> **REQUIREMENT**
Lines from the listing that hold the string "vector" are what you should return.

> **SOURCE MATERIAL**

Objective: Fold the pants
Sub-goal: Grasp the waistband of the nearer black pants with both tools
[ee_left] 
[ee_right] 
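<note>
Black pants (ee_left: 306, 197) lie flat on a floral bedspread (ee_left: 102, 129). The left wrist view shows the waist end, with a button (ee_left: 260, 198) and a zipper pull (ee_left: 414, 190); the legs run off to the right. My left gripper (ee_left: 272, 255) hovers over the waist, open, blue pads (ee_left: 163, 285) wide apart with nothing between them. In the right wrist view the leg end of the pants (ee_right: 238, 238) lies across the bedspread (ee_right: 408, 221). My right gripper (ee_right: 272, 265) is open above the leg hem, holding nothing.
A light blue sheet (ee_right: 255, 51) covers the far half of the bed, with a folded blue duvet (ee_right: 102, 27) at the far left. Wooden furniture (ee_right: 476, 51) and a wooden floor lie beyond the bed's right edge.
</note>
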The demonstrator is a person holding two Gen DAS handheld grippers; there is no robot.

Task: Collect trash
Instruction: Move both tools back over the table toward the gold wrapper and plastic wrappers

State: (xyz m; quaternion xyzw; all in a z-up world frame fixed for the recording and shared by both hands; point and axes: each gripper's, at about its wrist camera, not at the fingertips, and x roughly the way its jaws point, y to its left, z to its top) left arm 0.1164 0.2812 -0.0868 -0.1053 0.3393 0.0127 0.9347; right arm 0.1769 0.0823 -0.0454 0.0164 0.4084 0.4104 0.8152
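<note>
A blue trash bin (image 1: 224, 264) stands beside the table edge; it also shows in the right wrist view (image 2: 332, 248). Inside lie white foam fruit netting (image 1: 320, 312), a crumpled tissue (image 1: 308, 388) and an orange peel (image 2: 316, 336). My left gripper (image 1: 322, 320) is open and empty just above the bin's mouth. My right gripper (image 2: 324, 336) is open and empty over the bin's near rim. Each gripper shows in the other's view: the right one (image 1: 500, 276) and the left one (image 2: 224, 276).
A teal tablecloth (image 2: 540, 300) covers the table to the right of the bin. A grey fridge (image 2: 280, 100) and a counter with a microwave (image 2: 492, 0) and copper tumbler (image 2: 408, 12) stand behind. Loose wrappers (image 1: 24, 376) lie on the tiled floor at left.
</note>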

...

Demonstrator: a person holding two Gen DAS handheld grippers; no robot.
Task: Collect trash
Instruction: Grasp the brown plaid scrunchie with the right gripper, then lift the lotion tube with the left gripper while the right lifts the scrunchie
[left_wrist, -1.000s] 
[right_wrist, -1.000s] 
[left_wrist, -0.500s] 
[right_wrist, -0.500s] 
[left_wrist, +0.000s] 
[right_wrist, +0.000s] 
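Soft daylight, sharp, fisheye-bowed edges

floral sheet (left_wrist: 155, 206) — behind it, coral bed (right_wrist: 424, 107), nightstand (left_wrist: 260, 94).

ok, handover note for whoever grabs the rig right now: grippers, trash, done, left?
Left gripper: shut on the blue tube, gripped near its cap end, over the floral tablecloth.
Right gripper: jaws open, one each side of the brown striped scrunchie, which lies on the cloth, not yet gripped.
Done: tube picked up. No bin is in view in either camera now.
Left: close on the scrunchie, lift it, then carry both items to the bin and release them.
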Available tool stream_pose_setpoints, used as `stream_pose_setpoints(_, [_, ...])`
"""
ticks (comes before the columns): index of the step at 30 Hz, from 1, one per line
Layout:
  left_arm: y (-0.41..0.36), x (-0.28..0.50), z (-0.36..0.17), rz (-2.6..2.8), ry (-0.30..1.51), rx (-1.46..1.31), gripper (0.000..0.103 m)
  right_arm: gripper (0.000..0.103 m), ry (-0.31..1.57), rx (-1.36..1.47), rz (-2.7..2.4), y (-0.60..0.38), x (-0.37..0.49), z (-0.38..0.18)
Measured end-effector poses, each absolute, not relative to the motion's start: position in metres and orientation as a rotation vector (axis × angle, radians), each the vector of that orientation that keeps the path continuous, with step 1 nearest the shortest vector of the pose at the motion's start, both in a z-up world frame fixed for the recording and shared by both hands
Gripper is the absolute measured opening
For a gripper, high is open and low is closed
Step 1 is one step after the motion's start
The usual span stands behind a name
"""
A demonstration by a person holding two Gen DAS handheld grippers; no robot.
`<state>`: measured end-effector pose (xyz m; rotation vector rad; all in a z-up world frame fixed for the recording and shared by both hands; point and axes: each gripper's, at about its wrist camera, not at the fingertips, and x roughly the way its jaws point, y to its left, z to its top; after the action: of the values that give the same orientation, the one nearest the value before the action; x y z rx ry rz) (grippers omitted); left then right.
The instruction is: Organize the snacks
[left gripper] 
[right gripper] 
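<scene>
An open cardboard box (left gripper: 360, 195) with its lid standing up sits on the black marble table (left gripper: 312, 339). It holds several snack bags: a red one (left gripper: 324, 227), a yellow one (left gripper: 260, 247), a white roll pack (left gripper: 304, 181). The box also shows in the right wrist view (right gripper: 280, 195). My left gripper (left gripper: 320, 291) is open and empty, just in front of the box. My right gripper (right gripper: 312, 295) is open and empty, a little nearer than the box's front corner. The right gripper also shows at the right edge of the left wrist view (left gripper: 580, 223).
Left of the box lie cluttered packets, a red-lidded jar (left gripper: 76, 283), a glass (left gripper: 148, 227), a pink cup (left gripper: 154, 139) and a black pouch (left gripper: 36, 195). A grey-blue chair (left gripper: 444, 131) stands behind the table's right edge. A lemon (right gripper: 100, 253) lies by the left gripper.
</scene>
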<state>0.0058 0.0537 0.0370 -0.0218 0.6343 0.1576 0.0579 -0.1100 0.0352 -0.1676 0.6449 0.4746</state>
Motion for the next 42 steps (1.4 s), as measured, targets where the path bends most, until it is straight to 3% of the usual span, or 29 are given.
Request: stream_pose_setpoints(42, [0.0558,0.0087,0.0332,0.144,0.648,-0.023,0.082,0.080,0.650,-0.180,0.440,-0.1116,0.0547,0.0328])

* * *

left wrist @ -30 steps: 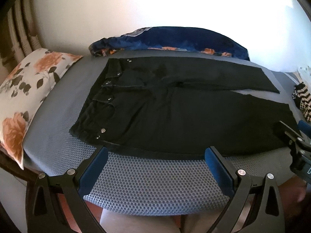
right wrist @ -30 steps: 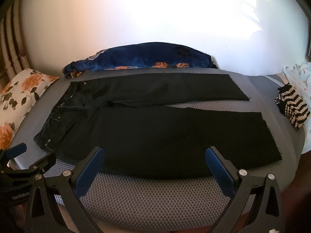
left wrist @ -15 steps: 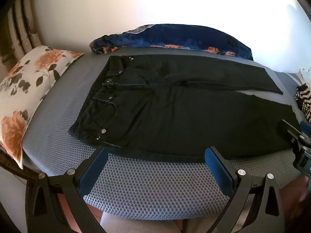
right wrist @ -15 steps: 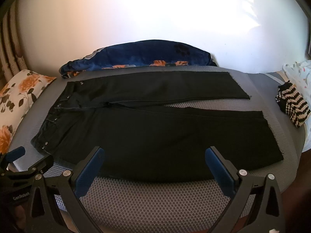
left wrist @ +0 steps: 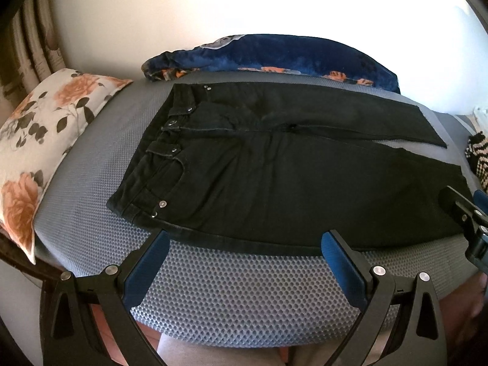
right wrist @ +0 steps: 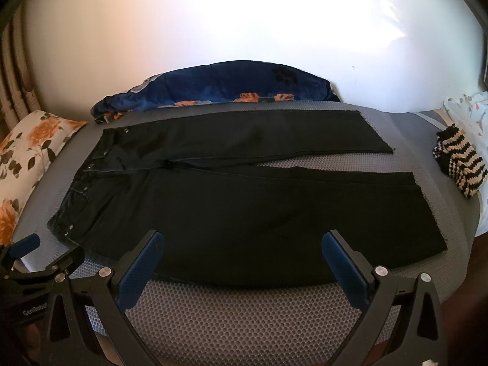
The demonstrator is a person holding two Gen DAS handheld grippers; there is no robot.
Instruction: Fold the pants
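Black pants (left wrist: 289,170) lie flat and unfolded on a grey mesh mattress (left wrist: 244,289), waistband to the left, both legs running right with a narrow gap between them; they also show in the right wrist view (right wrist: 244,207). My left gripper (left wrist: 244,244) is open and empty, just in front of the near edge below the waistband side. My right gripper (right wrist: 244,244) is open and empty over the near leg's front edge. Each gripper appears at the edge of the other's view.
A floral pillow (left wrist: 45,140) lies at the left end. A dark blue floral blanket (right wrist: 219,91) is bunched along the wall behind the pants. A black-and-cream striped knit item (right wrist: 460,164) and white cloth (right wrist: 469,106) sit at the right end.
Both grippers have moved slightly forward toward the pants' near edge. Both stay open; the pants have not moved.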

> **FINISHED TASK**
Measured end-effector poses, each absolute, not relative to the motion's start: position in metres and orientation as a rotation vector (axis × angle, radians), each the vector of that orientation that keeps the path continuous, with step 1 nearest the shortest vector of the pose at the motion's start, both in a z-up world frame fixed for the recording and shared by both hands
`<state>`: measured end-effector pose (xyz m; rotation vector rad; all in a z-up world frame fixed for the recording and shared by both hands; point and axes: each gripper's, at about its wrist camera, not at the fingertips, and x roughly the way its jaws point, y to its left, z to its top; after the action: of the values that give the same orientation, the one nearest the value before the action; x y z rx ry rz) (grippers omitted); left then right.

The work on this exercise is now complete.